More than a year of hard work and this day has come! The last minutes before the launch of the Vostok rocket at the Baikonur cosmodrome on April 12, 1961 were captured in the newsreel Yuri Gagarin. The first human space flight, which is provided on the Presidential Library’s portal. Joy swept the whole Soviet Union when it was announced on the radio that Yuri Gagarin was the first person on Earth to fly into space.

And the very next day, all the newspapers wrote about the exploit of the first astronaut. The issue of Smena on April 13, 1961 published the “Conversation of Nikita Khrushchev with the First Cosmonaut Yuri. Gagarin” which took place by telephone shortly after the successful completion of the first space flight and the landing of Gagarin in a given area. Khrushchev first of all asked: “Tell me, Yuri Alekseevich, how did you feel during the flight? How did this first space flight proceed?” “I felt good in the space vehicle. The flight was successful, all the equipment of the spacecraft operated clearly. I saw the Earth from a great height. Seas, mountains, big cities, rivers, forests were visible”. “I am very glad that your voice sounds cheerful and confident. Let the whole world look and see what our country is capable of, what our great people, our Soviet science can do”.

For obvious reasons, contingencies during the flight were not reported at that time. And they could not do without them. The book Space published in 2010, says, in particular, about some technical obstacles that arose when Gagarin landed in the descent vehicle.

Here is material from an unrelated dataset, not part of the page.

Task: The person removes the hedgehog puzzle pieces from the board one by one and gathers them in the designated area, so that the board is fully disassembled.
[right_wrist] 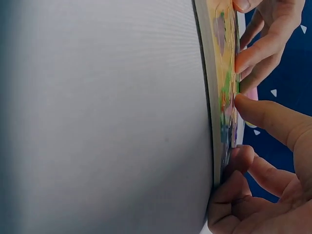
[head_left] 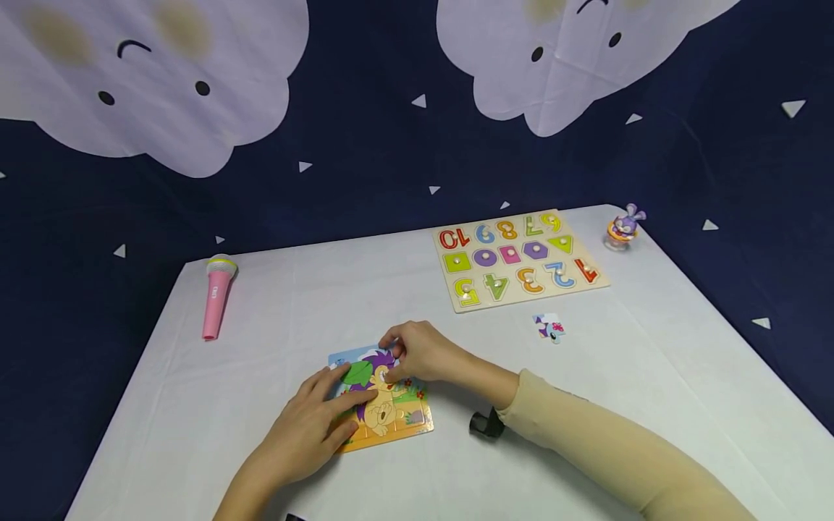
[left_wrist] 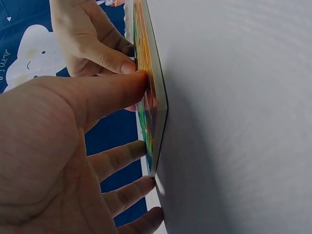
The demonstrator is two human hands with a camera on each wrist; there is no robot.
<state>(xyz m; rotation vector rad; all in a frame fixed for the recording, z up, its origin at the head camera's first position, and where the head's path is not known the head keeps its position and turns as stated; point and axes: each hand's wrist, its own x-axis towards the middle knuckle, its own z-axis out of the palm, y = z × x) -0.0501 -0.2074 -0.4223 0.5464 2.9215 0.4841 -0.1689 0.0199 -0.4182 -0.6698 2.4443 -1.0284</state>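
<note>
A hedgehog jigsaw puzzle (head_left: 381, 416) with an orange lower border lies on the white table. My left hand (head_left: 306, 427) rests along its left side, fingers spread and fairly straight, their tips on the picture. At the top right corner, my right hand (head_left: 423, 351) pinches a puzzle piece (right_wrist: 235, 129) between thumb and curled fingers. That piece lies at the board's surface, and the hand mostly covers it in the head view. In the left wrist view the left thumb (left_wrist: 117, 92) touches the puzzle's face near its edge.
A loose puzzle piece (head_left: 549, 328) lies to the right, below a wooden number board (head_left: 521, 264). At the back right corner stands a purple rabbit toy (head_left: 623, 228). A pink toy microphone (head_left: 218, 297) lies at the left. Near the right wrist is a black object (head_left: 485, 425).
</note>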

The writer and journalist Anton Pervushin spoke about this in detail at a lecture in the Presidential Library. A video version of his speech, entitled 106 minutes of Yuri Gagarin: declassified details of the first space flight, are also available on the library’s portal.

After returning from flight, Yuri became a welcome guest on all continents, many heads of state considered it an honor to invite a Russian astronaut to visit them. Many streets in cities throughout the territory of the former USSR, ships, planes, schools are named after Yuri Gagarin. Monuments to him are installed around the world. The Presidential Library’s portal provides access to a large number of postcards dedicated to Yuri Alekseevich. Of particular value is the reproduction of a 1961 postal card autographed by Gagarin himself.

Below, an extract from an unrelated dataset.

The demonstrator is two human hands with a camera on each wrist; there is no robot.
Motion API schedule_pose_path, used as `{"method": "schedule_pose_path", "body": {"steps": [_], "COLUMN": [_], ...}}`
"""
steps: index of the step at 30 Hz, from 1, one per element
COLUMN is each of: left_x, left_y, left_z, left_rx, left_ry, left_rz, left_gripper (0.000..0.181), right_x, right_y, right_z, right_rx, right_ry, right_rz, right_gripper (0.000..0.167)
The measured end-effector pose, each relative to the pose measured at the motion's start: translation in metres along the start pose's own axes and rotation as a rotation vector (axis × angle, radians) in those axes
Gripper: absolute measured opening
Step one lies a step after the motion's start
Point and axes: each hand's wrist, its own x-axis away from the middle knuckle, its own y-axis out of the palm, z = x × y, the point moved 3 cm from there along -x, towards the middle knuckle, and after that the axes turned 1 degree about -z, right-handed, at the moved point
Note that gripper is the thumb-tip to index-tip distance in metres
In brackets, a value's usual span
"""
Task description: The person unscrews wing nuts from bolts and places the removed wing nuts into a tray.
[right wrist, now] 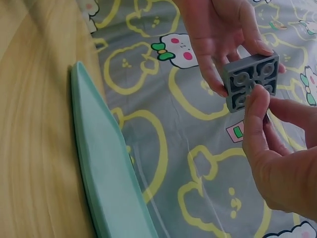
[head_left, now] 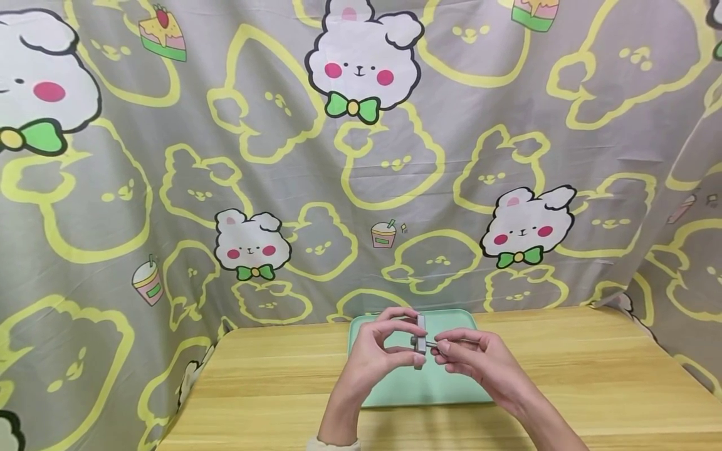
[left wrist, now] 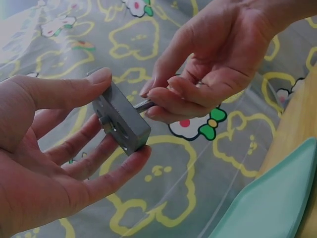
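Above the tray, my left hand (head_left: 366, 354) grips a small grey square block (left wrist: 130, 121) by its edges, thumb on one side and fingertips on the other. A round knob or bolt end (left wrist: 105, 122) sticks out of the block's face toward the left palm. From the opposite face comes a thin metal rod (left wrist: 145, 105), which my right hand (head_left: 487, 363) pinches between thumb and fingers. In the right wrist view that face of the block (right wrist: 242, 79) shows round recesses near its corners, and the right thumb covers part of its middle. The rod's far end is hidden in the fingers.
A mint green tray (head_left: 429, 391) lies on the wooden table (head_left: 271, 382), under both hands. Behind and beside the table hangs a grey curtain (head_left: 361, 181) printed with rabbits and yellow outlines.
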Motion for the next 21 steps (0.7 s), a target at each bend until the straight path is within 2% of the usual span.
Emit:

The preface to Yuri Gagarin’s autobiographical book “The Road to Space” says: “He was not only the first astronaut in the world, but also the most cheerful person on Earth. He loved life. Going on his legendary flight, on the launch pad, before entering the spaceship, looking at the pearly glowing cirrus clouds illuminated by the first rays of the rising sun, he exclaimed: “What a cheerful sun!”